I am currently attempting to simulate the Frascati Neutron Generator (FNG) model using MCNP and compare the results with those obtained from FLUKA.
In this model, the FNG team provided an MCNP source definition file, which I used as a reference to create the source description in FLUKA’s source_newgen.f file. In FLUKA, I enabled point-by-point low-energy neutron handling for each material using the LOW-PWXS card and set the database to ENDF-VIII.0. I used the same database in MCNP as well. Afterward, I performed calculations with both MCNP and FLUKA using the same 175 energy groups and compared the neutron fluxes across different energy ranges.
The results show that FLUKA calculates a significantly higher neutron flux below 1 MeV compared to MCNP. Additionally, the material activation and shutdown dose rates calculated by FLUKA differ from results obtained by other software and experimental data, which has left me somewhat confused.
Could you please clarify whether FLUKA handles low-energy neutrons differently from MCNP? I would also appreciate your help in identifying the potential causes of the flux discrepancy. What additional files would be helpful for your review?
Please note that the “MCNP” in the figure legend refers to the results from MCNP calculations, while T-426 represents the experimental team’s calculations. The “MCNP” calculations use the same database as FLUKA, whereas the T-426 team used MCNP with a different database, which explains the differences between the “MCNP” and T-426 results.
Thank you for your clarification and guidance. I have gathered the requested files and attached them for your review. Please find the following files included:
Source data file:SPEC_1.TXT ->SPEC_19.TXT
source_newgen_updated.f file
Input file: fng_neutron_trans.inp
Should you require any additional information or have further questions, please feel free to let me know. I appreciate your time and assistance.
I hope this message finds you well. I would like to kindly inquire if there has been any progress regarding the issue I mentioned earlier. I have reviewed some similar questions on the FLUKA forum, and it seems that the treatment of neutron cross-sections below 20 MeV in FLUKA is indeed different from that in software like MCNP, which appears to be the cause of the discrepancy.
Thank you for your attention, and I look forward to your feedback.
thank you for the detailed questions and input files. I am currently looking into this issue that you see; apologies for any delay, your input and source are quite complicated.

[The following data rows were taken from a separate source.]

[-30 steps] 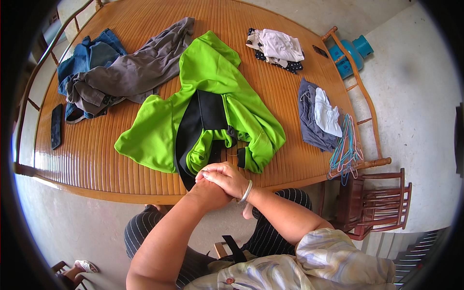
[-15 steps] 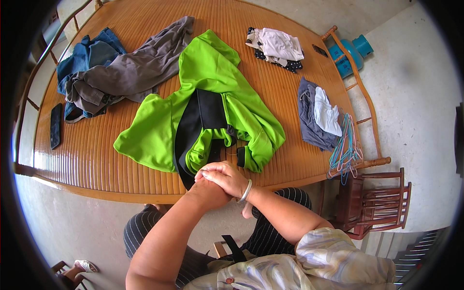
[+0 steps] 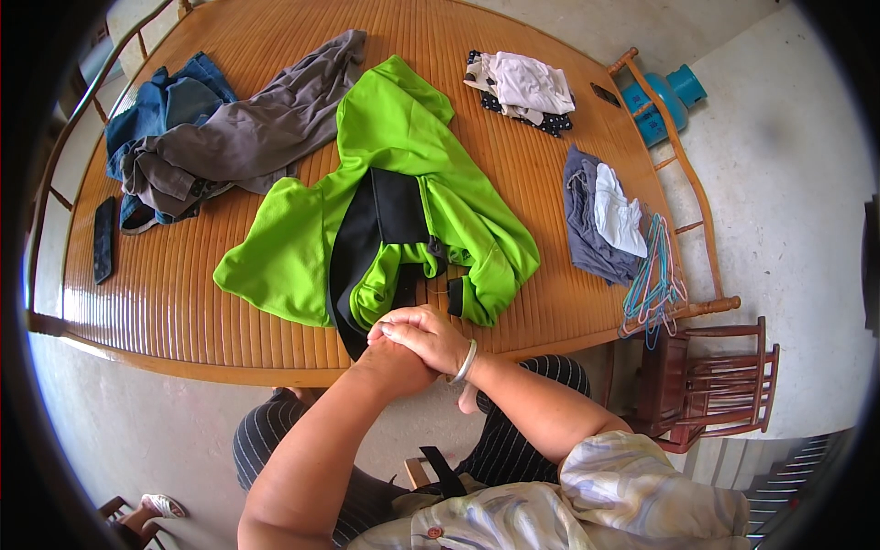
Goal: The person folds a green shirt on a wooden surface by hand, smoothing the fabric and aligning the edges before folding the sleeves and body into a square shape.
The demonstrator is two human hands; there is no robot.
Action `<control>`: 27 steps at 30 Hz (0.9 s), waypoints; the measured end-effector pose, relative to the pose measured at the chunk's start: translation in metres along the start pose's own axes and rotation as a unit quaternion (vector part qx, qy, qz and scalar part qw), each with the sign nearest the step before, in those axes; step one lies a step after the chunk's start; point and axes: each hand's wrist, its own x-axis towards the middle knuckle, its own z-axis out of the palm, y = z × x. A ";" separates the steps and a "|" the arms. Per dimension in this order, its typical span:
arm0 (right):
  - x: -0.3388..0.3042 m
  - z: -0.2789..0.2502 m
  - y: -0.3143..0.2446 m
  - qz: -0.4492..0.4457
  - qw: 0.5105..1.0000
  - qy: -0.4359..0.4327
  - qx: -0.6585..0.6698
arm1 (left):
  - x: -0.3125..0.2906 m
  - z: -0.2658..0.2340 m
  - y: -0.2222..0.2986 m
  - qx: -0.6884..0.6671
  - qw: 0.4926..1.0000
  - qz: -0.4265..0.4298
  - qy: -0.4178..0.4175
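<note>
At six o'clock from the green jacket [image 3: 390, 151], the right hand [image 3: 428, 337] stays wrapped over the left hand [image 3: 398, 368], whose grip I can't tell; nothing moved, so the jacket stays messy.

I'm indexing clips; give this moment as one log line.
left hand: beneath right; right hand: clasped over left; nearest: green-and-black garment on table; table's right: folded clothes, hangers

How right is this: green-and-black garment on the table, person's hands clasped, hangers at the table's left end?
Wrong end: the head view shows the hangers at the table's right end. The rest holds: green-and-black garment on the table, left hand and right hand clasped.
</note>
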 end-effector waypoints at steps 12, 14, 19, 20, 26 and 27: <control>0.001 0.000 0.000 -0.010 1.000 0.002 -0.014 | -0.002 0.000 0.000 -0.005 1.000 -0.011 0.007; 0.001 0.000 -0.001 -0.011 1.000 0.003 -0.017 | -0.002 0.001 -0.001 0.001 1.000 -0.014 0.007; 0.000 -0.001 0.000 -0.010 1.000 0.000 -0.013 | -0.006 -0.011 0.009 0.008 1.000 -0.008 0.013; 0.000 -0.001 0.000 -0.011 1.000 0.000 -0.013 | -0.006 -0.009 0.006 -0.009 1.000 0.001 0.018; 0.000 0.000 -0.001 -0.011 1.000 0.001 -0.013 | -0.007 -0.010 0.008 -0.012 1.000 -0.019 0.004; 0.000 0.000 -0.002 -0.010 1.000 -0.001 -0.013 | -0.007 -0.009 0.006 -0.033 0.999 -0.022 -0.006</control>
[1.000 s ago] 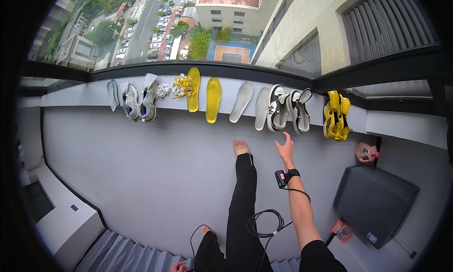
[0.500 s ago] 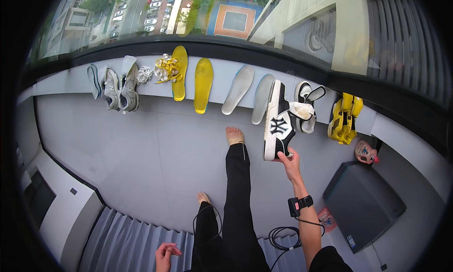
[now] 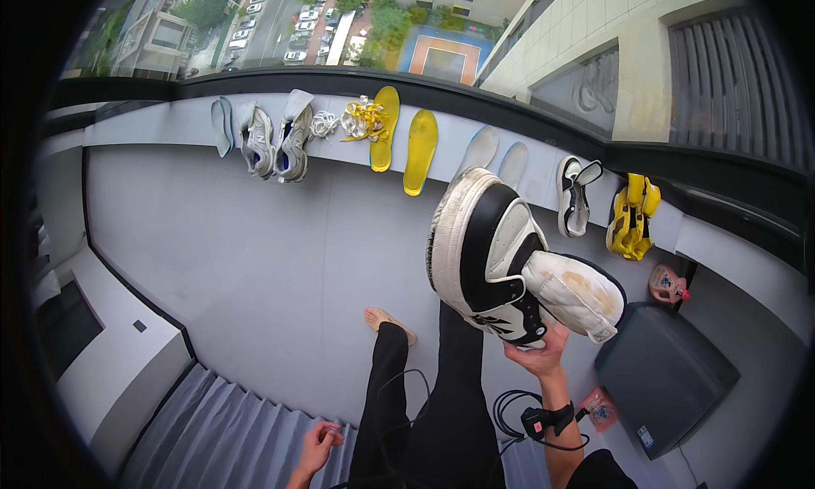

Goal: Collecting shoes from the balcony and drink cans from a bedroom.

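My right hand [image 3: 543, 351] grips a black-and-white sneaker [image 3: 488, 243], lifted close to the camera with its toe away from me. Its tongue [image 3: 573, 294] is pulled out and stained brownish, and no lace shows in it. Low on the left, my left hand [image 3: 318, 445] holds nothing, its fingers loosely curled. On the ledge beyond stands the matching sneaker [image 3: 574, 202]. Two whitish insoles [image 3: 514, 162] lie partly behind the held sneaker. Left of them are two yellow insoles [image 3: 421, 152], yellow-and-white laces [image 3: 365, 120], white laces [image 3: 323, 124] and grey-white sneakers [image 3: 294, 141].
Pale insoles [image 3: 222, 126] rest at the ledge's left end, yellow shoes [image 3: 633, 222] toward its right. A pink bottle [image 3: 667, 283] stands by a dark box-shaped appliance [image 3: 666, 379]. A black cable [image 3: 514, 404] hangs near my right wrist device. A grey curtain [image 3: 238, 429] hangs behind.
My right hand has brought the sneaker up and nearer, tilting it so its tongue flops to the right. My feet and the view have shifted. My left hand stays low.
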The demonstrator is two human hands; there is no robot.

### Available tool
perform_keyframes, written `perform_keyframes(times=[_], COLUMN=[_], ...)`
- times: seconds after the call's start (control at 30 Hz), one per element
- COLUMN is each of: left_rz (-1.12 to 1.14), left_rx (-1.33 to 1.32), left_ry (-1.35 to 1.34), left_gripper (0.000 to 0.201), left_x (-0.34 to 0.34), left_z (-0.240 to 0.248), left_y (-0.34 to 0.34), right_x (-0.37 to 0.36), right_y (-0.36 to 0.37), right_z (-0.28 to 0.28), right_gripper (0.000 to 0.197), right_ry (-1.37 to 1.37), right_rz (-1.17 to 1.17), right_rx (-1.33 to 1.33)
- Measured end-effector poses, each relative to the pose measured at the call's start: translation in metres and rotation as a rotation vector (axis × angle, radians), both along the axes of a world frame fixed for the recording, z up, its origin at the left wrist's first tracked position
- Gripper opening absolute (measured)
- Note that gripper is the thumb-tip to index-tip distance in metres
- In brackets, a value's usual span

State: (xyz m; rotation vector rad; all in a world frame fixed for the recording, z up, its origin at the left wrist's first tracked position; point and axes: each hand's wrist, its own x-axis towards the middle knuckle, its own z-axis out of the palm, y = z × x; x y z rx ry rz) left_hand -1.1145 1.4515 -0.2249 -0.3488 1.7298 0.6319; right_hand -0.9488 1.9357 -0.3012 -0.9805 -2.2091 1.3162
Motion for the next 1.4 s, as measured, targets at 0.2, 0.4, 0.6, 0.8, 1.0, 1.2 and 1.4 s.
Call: perform_keyframes(times=[0.2,0.4,0.6,0.8,1.0,1.2,1.4], left_rz=[0.104,-0.008,-0.074,-0.135,-0.245,-0.271,-0.141], left_rx=[-0.004,0.091,0.103,0.062,-0.101,-0.096,-0.110], left_ry=[0.075,0.035,0.039,0.024,0.014,-0.028,-0.006], left_gripper=[0.018,0.018,0.017,0.016,0.032,0.031,0.018], left_x=[0.002,0.029,0.034,0.036,0.029,0.023,0.005], left_z=[0.016,0.003,0.006,-0.011,-0.014,-0.021,-0.026], left_y=[-0.014,0.003,0.036,0.033,0.066,0.169,0.226], right_x=[-0.013,0.003,0.004,0.088,0.115,0.125,0.134], right_y=[-0.028,-0.035,-0.015,0.015,0.104,0.168,0.200], right_z=[0.014,0.017,0.001,-0.145,-0.289,-0.376,-0.362], right_gripper=[0.043,0.039,0.036,0.035,0.034,0.038,0.046], right_ry=[0.071,-0.024,-0.233,-0.547,-0.683,-0.518,-0.687], right_rz=[0.123,0.264,0.238,-0.105,-0.325,-0.313,-0.795], right_rx=[-0.072,-0.050,0.041,-0.007,0.083,0.098,-0.193])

I have begun work in reproducing your results, and try to find possible issues with your inputs (if there are any).
Would you also be able to share in .txt form the results that are plotted in the figure in your initial post?
Second, let me understand the procedure correctly:
you have a simulation geometry from FNG
you use the source_newgen.f file to sample a diferential spectrum (energy-angle), which is split in 19 angular bins and 43 energy bins.
You then score neutrons in region C620, with a different energy interval and a single bin in energy. If I understand correctly, the plot you showed above is the result of each of these scoring USRTRACK, used as data points (x position I assume the arithmetic center of the bin)
I will let you know as soon as I have better clarity on this. If the error stems in fact from a difference in the treatment, I will keep you informed.
Thank you very much for your attention to this issue. I believe this will greatly help improve FLUKA’s handling of neutron transport problems for neutrons below 20 MeV, or assist others who encounter similar issues in understanding how to use FLUKA for such tasks, as there has been little relevant experience to refer to before now. I am more than happy to collaborate with you in investigating the cause of this discrepancy.
Attached, I have uploaded the raw data of the images mentioned in my initial post (if I understood correctly, the .txt format results refer to the raw data).
The FNG geometry in FLUKA has been converted from the MCNP geometry, and they are identical in terms of size and materials.
I replicated the source in MCNP using source_newgen.f and tested the difference between the source in FLUKA and MCNP. The small model is shown below. The neutron fluxes for the three cells, as computed in FLUKA, are: 8.3696E-01, 1.6538E+00, and 8.3956E-01, respectively. In MCNP, the results are: 8.1952E-01, 1.6484E+00, and 8.5863E-01. Based on these results, I believe that source_newgen.f is functioning correctly.
For the neutron transport problem in deuterium-tritium fusion reactions, the 175-group energy structure is commonly used. Therefore, when I performed the neutron statistics for the C620 region, I created 175 USRTRACK cards and ensured their energy limits corresponded to the bins used in MCNP. The flux data and the energy bin limits for each bin are provided in the neutron flux.txt file. I used this data to plot the horizontal staircase diagram above.